I asked the question I was bursting to know the answer to. "Did you ever regret it?" My mom answered back with exactly what I wanted to hear, almost as if she was reading my mind. "Of course I did! Every single second, you would pop into my mind. What did you look like? Did you look like me? Did you have my singing talents? Which you obviously have by the way. But yes. I always regretted it, because even though I was able to try for my dream again, it didn't work out anyway. So I could have helped raise you and be a part of your life if only I hadn't signed that damn contract your dads gave me. It said that I wasn't allowed to contact you until you were 18; you could contact me whenever of course, which meant that you had to make that first move. Which you did. And I am forever grateful, for the chance we are getting now, and I am going to work so hard to give you the relationship we both want."

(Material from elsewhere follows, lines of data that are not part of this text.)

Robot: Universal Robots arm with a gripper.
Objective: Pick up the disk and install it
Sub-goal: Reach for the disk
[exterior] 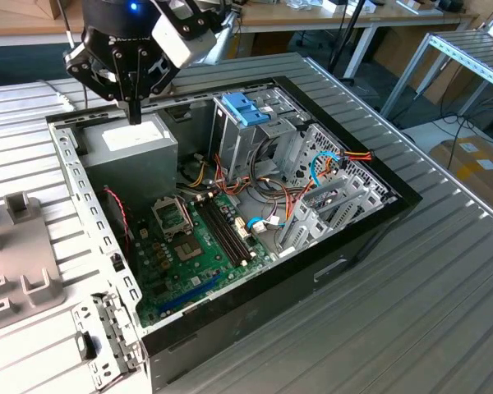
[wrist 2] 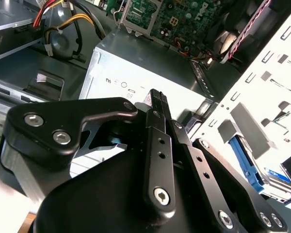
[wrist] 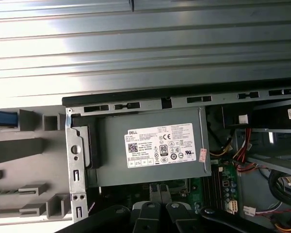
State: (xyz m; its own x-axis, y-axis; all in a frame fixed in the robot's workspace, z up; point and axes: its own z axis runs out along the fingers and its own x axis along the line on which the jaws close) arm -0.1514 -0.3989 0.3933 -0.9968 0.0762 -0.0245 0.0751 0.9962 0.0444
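Observation:
My gripper point(exterior: 135, 115) hangs over the grey power-supply box point(exterior: 135, 144) in the back corner of the open computer case point(exterior: 230, 205). Its black fingers are pressed together with nothing between them, and in both wrist views the gripper point(wrist 2: 157, 97) point(wrist: 160, 191) points down at the box's white sticker point(wrist: 160, 145). A part of the disk point(wrist 2: 274, 175), with a blue rail and a white label, shows beyond the case's perforated side wall in the second wrist view. In the first wrist view a blue strip of the disk point(wrist: 2, 119) lies on the grey fixture outside the case.
Inside the case lie a green motherboard point(exterior: 197, 246), coloured cables point(exterior: 329, 164) and a metal drive cage point(exterior: 255, 144) topped by a light-blue bracket point(exterior: 245, 107). A grey moulded fixture point(exterior: 16, 246) stands at the exterior view's left. Ribbed metal tabletop point(exterior: 411, 287) surrounds the case.

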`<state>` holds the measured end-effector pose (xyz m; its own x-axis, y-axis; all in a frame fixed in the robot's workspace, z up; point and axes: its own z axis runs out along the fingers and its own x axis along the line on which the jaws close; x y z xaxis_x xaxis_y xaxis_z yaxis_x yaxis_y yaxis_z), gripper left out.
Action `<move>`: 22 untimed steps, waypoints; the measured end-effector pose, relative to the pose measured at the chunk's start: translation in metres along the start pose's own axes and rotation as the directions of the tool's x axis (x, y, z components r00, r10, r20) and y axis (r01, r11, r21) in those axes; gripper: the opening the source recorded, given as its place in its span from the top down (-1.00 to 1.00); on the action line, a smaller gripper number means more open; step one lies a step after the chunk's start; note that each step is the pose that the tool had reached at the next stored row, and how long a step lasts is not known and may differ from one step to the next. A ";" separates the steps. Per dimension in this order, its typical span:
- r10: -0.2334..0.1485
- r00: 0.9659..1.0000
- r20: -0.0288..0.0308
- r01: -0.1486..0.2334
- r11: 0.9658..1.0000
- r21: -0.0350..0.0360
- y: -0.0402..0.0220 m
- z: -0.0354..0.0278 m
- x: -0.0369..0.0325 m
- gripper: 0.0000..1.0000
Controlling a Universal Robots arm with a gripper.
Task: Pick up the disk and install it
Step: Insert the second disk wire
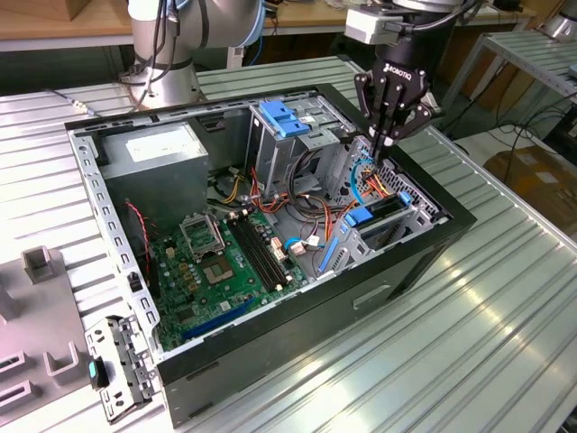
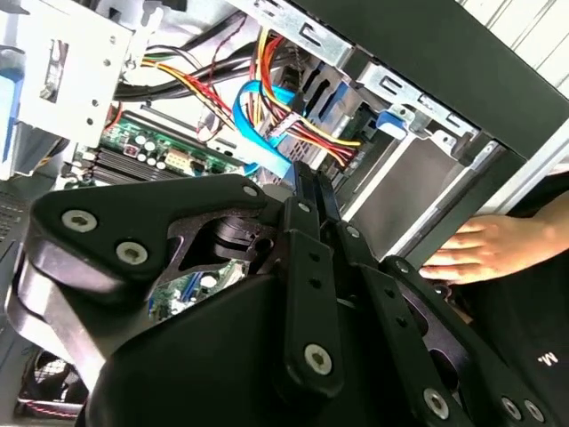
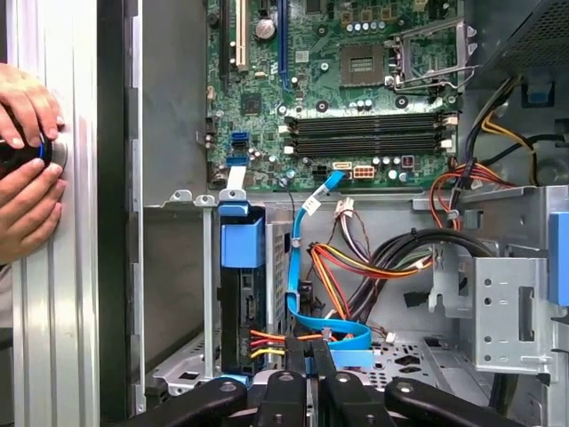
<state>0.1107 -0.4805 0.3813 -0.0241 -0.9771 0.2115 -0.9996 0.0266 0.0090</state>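
**Disk seated edge-up in the front bay, claw closed and empty above it**

From my remote station I read the gripper (image 1: 388, 137) as narrow: its fingers (image 2: 307, 191) are drawn together with nothing between them, poised over the front corner of the computer case (image 1: 424, 262); in the first wrist view the same closed tips (image 3: 302, 351) sit just above a blue ribbon cable (image 3: 298, 267). The disk (image 1: 379, 214) stands on edge in the lower drive cage near the case's front wall, its blue side rail (image 3: 242, 240) uppermost; I judge it already slotted in, though whether it is fully home I cannot tell.

Handling, as I judge it: a rigid metal block, fairly heavy for its size, with smooth faces likely to slip; shock-sensitive, so not to be dropped or knocked; the sound purchase is across its two long edges at the plastic rails, clear of the label face and connector end.

View comparison: the exterior view gives the whole case, the motherboard (image 1: 221, 257), the grey power supply (image 1: 158, 158) and the upper blue-topped bay (image 1: 284, 117); the first wrist view looks straight down the disk's edge and shows a person's hands (image 3: 27, 178) on the table rail outside the case; the second wrist view shows one hand (image 2: 476, 249) beside the case wall, and the tangle of coloured power wires (image 2: 302, 129) beyond the fingertips.
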 end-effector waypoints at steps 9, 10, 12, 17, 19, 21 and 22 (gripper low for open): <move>0.001 0.998 -0.057 -0.001 1.000 0.001 -0.0001 0.0083 -0.0018 0.50; 0.001 0.998 -0.059 -0.001 1.000 0.001 -0.0002 0.0089 -0.0019 0.50; 0.001 0.998 -0.061 -0.001 1.000 0.002 -0.0002 0.0097 -0.0021 0.53; 0.001 0.998 -0.060 -0.001 1.000 0.002 -0.0002 0.0106 -0.0017 0.68; 0.001 0.998 -0.060 -0.001 1.000 0.002 -0.0002 0.0109 -0.0002 0.68; 0.001 0.998 -0.060 -0.001 1.000 0.003 0.0002 0.0115 0.0021 0.68; 0.002 0.998 -0.060 -0.002 1.000 0.005 0.0007 0.0118 0.0028 0.68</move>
<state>0.1098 -0.4857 0.3704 -0.0250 -0.9626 0.2699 -0.9996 0.0270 0.0037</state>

I think my heart just melted into mercury right in front of me. I was so shocked by what my mom had just said to me, it sounded so amazingly good to hear that coming out of her mouth. It finally hit me, this could work. We can actually do this, and have a great mother/daughter relationship that I've always dreamed of.

Plans were already buzzing round my head of what we could do together to get the ball rolling. Some female bonding, that's what we needed!

"Hey mom!" I call to her, "Are you doing anything tomorrow night? Do you wanna, maybe, get together, the two of us, for dinner, or something similar maybe?"

"Sure, hon. I'm not busy. How about we start with dinner and see where we go from there? Dinner will give us a chance to find out more about each other and what we have missed from each other's lives because of our unfortunate circumstances." My mom replied enthusiastically.

Shelby's POV

Yes! This is perfect! The chance to get to know my lovely daughter more. I'm just so happy she's willing to put in extra effort into this working relationship, just as I am. I am now looking forward to tomorrow night's dinner, just because it means I will get to spend more time with the girl who has so quickly stolen my heart, just like she was supposed to. I am forever grateful to her.

Rachel's POV

Yes! She agreed. I can't wait to spend more quality time with my mom, just like every daughter is supposed to. Now I have someone who I am comfortable with to talk about my problems without feeling embarrassed by it, and I have someone who can fully support me in following my dream and know exactly what I need all the way through because she has been there and done the same thing herself.

I love my mom, we have a bright future.